There are four primary reasons why we see this trend. First, the financial crisis has sparked an era of re-regulation, and to finance executives, this implies more nuanced risk management. That in turn means you’ll need more critical thinkers, as opposed to people who can apply GAAP in their sleep. Just one example: Treasury management experts now say that the Dodd-Frank Wall Street Reform and Consumer Protection Act restricts the availability of Federal Deposit Insurance for certain types of corporate demand-deposit accounts. This, apparently, will force corporate cash managers to perform more intricate assessments of counterparty risk and portfolio risk when they invest spare cash. While stronger risk management is a good thing — from a shareholder’s perspective — it’s going to drive up the demand for people who can spot a dodgy derivative on sight.

Second, the slow-moving recovery means that companies are risk-averse when it comes to investing in growth opportunities. For comfort, they are building their ranks of strategic financial analysts who can deploy a range of sophisticated analytical techniques. The idea is to surround senior executives with “fact-based analyses” so that they can make important decisions with greater confidence.

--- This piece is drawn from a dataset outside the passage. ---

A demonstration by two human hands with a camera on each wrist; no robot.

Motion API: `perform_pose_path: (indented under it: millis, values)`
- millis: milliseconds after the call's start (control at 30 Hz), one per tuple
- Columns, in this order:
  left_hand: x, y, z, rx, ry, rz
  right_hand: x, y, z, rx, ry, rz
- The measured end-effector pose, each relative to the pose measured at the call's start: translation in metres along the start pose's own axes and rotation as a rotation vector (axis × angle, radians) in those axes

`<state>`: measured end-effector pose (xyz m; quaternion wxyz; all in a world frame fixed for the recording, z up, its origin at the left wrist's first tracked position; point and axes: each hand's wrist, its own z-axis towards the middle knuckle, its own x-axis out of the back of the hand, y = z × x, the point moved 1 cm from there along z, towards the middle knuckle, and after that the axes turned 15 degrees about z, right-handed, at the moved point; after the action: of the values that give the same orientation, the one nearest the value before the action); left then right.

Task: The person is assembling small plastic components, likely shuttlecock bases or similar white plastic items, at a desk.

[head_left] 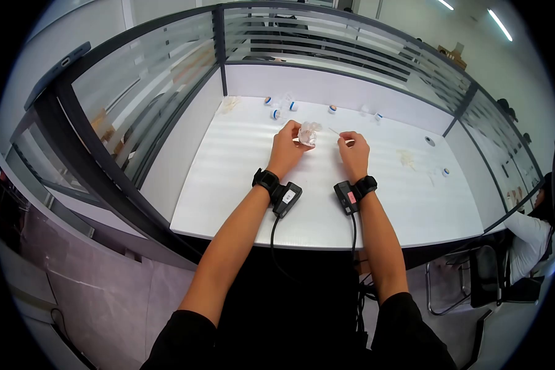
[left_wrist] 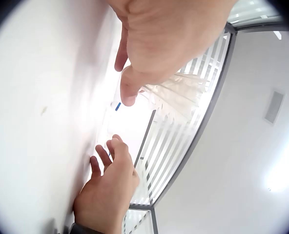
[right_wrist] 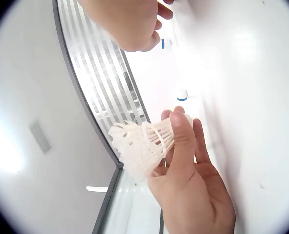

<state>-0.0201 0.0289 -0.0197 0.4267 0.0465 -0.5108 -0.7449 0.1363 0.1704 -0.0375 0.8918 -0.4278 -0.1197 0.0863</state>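
Observation:
My left hand (head_left: 287, 148) holds a shuttlecock (head_left: 308, 134) with ragged white feathers, a little above the white table. In the right wrist view the thumb and fingers of that hand pinch the shuttlecock (right_wrist: 142, 146) at its cork end, which they mostly cover, and the feathers fan out to the left. To the right, my right hand (head_left: 354, 154) has its fingers bent, and a thin pale sliver (head_left: 334, 131), like a feather quill, sticks out from its fingertips toward the shuttlecock. Both hands are apart from each other.
Several shuttlecocks with blue-banded corks, such as one shuttlecock (head_left: 332, 109), lie along the back of the table (head_left: 228, 179). Loose feather bits (head_left: 407, 159) lie at right, and more feather bits (head_left: 230, 103) at back left. Low partitions (head_left: 179, 148) enclose the table; a person (head_left: 527, 237) sits at far right.

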Motion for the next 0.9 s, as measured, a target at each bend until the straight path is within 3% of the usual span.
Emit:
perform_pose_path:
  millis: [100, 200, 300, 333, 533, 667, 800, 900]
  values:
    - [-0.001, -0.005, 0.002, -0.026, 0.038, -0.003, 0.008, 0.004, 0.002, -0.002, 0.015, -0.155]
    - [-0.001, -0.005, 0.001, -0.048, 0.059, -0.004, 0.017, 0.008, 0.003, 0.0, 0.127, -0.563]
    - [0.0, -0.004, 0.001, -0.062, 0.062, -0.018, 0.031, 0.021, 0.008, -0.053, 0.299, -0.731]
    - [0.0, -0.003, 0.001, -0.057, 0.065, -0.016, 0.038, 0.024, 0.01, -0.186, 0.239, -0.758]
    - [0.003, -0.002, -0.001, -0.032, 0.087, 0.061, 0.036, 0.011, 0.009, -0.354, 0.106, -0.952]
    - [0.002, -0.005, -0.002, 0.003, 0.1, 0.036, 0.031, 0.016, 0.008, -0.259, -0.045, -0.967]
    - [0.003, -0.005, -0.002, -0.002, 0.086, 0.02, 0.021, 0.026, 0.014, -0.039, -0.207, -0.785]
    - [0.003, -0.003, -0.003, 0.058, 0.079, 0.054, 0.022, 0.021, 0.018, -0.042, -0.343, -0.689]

Third, there’s a growing demand for finance people who possess relatively high levels of technological competency. In particular, the largest companies have been applying automation to large swaths of financial operations, with many of them linking global finance, accounting systems, and processes to speed the flow of regional performance data to the senior executives at headquarters. Finance managers who hope to advance in their careers will need a functional knowledge of ERP systems, data warehousing, systems integration strategies, and so on.

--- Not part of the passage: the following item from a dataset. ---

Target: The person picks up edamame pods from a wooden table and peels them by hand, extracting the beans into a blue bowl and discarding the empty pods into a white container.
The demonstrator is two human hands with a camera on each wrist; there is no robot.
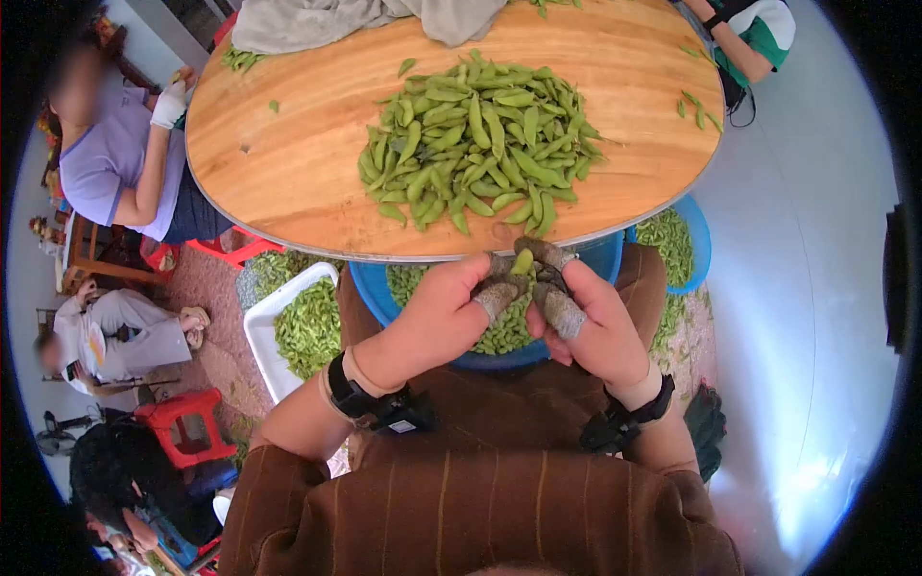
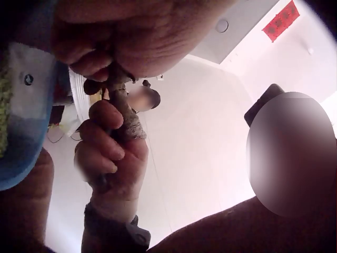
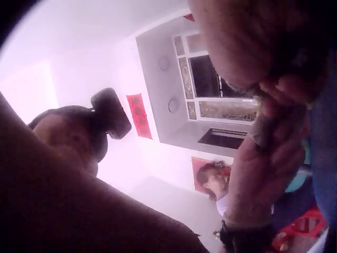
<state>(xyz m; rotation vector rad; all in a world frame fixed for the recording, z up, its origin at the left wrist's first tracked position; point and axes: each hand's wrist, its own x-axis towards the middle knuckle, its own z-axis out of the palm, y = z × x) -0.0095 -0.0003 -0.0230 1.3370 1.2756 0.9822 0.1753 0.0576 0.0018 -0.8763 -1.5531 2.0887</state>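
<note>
Both hands meet just below the table edge in the head view, at a green soybean pod [image 1: 521,262]. My left hand [image 1: 432,312] pinches it from the left between thumb and fingers; my right hand [image 1: 605,322] pinches from the right. Grey, worn coverings wrap the thumb and finger tips of each hand. Under the hands stands a blue tub [image 1: 363,288] with green beans in it. A large heap of soybean pods [image 1: 480,139] lies on the wooden table [image 1: 279,182] just beyond. In the left wrist view the right hand [image 2: 113,147] shows curled fingers; the pod is hidden there.
A white tray [image 1: 257,331] of green pieces stands left of the knees, and another blue tub [image 1: 704,245] at the right. Grey cloth [image 1: 355,21] lies on the table's far side. Several people sit around; one wears a white glove [image 1: 170,106]. A red stool [image 1: 187,422] stands left.
</note>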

Finally, core accounting and auditing is becoming more complex than ever — and it will no longer suffice to be simply a good accountant. The trend is toward specialization — whether it means a person who has mastered hedge accounting or one who grasps fair value accounting.

And, as always, to be successful, finance people must have the ability to understand and support the organization’s core business strategies and partner effectively with operating managers.

Tie all this up in a package, and you’ve got a growing need for advanced skill sets in finance. So, how can you to address this need when you can’t count on the external labor pool for a steady talent supply? According to my latest research at APQC, companies now want to double-down on efforts to retain, train, motivate, and groom tomorrow’s senior finance people from within. This is a new area of research for me, and I will be reporting findings in this space as I go. Meantime, I’m keen to hear of novel ideas for confronting these challenges.